Every line of the listing is returned unchanged, and every picture is dropped.

########################################

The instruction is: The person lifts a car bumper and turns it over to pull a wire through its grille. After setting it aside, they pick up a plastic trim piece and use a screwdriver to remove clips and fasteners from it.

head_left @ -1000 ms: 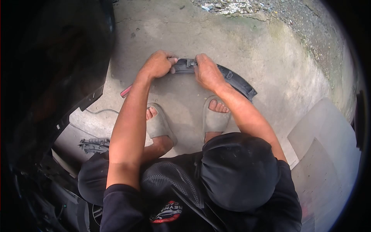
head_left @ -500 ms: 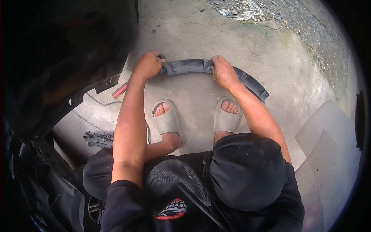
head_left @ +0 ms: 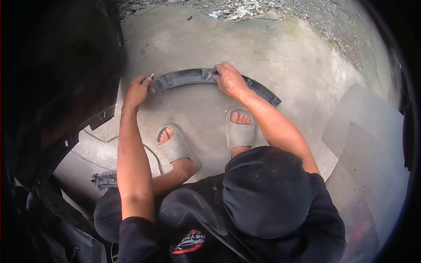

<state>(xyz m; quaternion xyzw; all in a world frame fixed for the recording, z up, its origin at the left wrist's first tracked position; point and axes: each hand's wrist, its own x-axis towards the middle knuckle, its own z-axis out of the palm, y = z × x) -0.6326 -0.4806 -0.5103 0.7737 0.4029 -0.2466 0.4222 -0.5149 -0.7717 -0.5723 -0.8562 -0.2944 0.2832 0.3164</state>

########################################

• **WRITTEN RESPONSE**:
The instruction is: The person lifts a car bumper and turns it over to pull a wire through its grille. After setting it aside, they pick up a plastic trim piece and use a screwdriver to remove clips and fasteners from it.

head_left @ -1000 ms: 
head_left @ -500 ms: 
head_left @ +0 ms: 

<state>(xyz m; quaternion xyzw; all in a world frame fixed for the recording, z up, its origin at the left wrist's first tracked position; point and axes: each hand's wrist, its own x-axis towards the middle knuckle, its own z-axis out of the palm, y = z × x) -0.6326 -0.4806 -0.5103 0.7737 0.4029 -0.2466 0.4222 -0.5149 -0.7717 -0.5723 -0.8562 -0.2944 0.2832 0.3164</state>

Thus the exercise is complete.